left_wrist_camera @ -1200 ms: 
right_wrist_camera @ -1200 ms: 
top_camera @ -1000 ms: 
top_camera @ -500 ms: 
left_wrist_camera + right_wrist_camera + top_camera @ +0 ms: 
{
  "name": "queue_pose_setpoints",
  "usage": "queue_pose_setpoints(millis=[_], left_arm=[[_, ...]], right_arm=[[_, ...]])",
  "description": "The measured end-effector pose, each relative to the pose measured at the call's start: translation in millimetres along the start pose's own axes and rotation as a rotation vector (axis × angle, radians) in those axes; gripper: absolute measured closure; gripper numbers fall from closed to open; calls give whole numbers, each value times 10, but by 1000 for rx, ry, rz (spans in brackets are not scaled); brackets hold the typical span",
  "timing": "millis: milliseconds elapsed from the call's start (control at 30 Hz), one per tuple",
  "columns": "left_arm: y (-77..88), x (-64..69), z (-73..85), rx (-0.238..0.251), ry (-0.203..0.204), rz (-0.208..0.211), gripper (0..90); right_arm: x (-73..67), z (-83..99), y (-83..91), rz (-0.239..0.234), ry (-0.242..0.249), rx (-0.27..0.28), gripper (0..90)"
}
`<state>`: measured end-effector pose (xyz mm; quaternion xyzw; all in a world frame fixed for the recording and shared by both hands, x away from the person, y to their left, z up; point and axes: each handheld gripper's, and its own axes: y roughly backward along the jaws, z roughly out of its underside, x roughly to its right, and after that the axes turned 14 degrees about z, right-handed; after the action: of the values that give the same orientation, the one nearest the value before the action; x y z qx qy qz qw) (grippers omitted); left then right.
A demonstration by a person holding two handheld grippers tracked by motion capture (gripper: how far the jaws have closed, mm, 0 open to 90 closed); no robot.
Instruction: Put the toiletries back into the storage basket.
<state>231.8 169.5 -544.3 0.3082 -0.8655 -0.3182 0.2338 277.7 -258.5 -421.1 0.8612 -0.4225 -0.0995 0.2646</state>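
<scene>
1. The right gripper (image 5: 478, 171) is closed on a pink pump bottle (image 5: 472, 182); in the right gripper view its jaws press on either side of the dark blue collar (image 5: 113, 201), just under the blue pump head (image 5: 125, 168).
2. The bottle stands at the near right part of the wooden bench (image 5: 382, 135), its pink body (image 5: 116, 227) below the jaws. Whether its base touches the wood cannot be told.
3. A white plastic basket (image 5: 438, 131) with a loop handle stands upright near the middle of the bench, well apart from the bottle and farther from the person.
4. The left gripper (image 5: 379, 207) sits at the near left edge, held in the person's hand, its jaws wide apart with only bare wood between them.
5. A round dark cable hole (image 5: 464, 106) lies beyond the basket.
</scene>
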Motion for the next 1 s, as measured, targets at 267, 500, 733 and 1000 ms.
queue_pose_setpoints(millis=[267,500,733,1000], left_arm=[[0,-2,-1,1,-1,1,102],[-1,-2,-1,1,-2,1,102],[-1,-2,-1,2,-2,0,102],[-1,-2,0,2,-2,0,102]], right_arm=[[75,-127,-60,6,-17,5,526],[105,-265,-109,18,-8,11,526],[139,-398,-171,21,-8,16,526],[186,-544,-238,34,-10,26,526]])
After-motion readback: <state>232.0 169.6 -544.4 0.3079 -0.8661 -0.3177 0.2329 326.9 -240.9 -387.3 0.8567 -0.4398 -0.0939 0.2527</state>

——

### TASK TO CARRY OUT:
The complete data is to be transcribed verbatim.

### ANSWER SPACE:
left_wrist_camera @ -1200 ms: 
right_wrist_camera @ -1200 ms: 
top_camera @ -1000 ms: 
top_camera @ -500 ms: 
left_wrist_camera + right_wrist_camera + top_camera @ +0 ms: 
{
  "name": "queue_pose_setpoints",
  "usage": "queue_pose_setpoints(millis=[_], left_arm=[[_, ...]], right_arm=[[_, ...]])",
  "description": "The measured end-effector pose, each relative to the pose measured at the call's start: translation in millimetres along the start pose's own axes and rotation as a rotation vector (axis × angle, radians) in those axes; gripper: absolute measured closure; gripper numbers fall from closed to open; calls give whole numbers, each value times 10, but by 1000 for rx, ry, rz (spans in brackets are not scaled); brackets hold the typical span",
  "timing": "millis: milliseconds elapsed from the call's start (control at 30 Hz), one per tuple",
  "columns": "left_arm: y (-77..88), x (-64..69), z (-73..85), rx (-0.238..0.251), ry (-0.203..0.204), rz (-0.208..0.211), gripper (0..90); right_arm: x (-73..67), z (-83..99), y (-83..91), rz (-0.239..0.234), ry (-0.242..0.249), rx (-0.27..0.28), gripper (0..90)"
}
`<state>`: measured end-effector pose (xyz mm; quaternion xyzw; all in a world frame fixed for the recording and shared by both hands, x away from the person, y to their left, z up; point and axes: each handheld gripper's, and its own axes: y roughly backward along the jaws, z roughly out of its underside, x roughly to its right, and after that the axes turned 14 degrees about z, right-handed; after the action: of the values that give the same orientation, the one nearest the value before the action; x y z qx qy qz qw) (grippers omitted); left then right.
A demonstration by a person holding two handheld grippers tracked by motion capture (gripper: how far the jaws have closed, mm, 0 open to 90 closed); no robot.
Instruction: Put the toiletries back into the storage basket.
<state>231.8 169.5 -544.3 0.3082 -0.8655 -0.3182 0.2338 277.7 -258.5 -421.1 0.8612 -0.4225 -0.0995 0.2646</state>
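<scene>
1. The right gripper (image 5: 478, 171) is closed on a pink pump bottle (image 5: 472, 182); in the right gripper view its jaws press on either side of the dark blue collar (image 5: 113, 201), just under the blue pump head (image 5: 125, 168).
2. The bottle stands at the near right part of the wooden bench (image 5: 382, 135), its pink body (image 5: 116, 227) below the jaws. Whether its base touches the wood cannot be told.
3. A white plastic basket (image 5: 438, 131) with a loop handle stands upright near the middle of the bench, well apart from the bottle and farther from the person.
4. The left gripper (image 5: 379, 207) sits at the near left edge, held in the person's hand, its jaws wide apart with only bare wood between them.
5. A round dark cable hole (image 5: 464, 106) lies beyond the basket.
</scene>
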Motion for the next 1 s, as measured, targets at 267, 500, 733 and 1000 ms.
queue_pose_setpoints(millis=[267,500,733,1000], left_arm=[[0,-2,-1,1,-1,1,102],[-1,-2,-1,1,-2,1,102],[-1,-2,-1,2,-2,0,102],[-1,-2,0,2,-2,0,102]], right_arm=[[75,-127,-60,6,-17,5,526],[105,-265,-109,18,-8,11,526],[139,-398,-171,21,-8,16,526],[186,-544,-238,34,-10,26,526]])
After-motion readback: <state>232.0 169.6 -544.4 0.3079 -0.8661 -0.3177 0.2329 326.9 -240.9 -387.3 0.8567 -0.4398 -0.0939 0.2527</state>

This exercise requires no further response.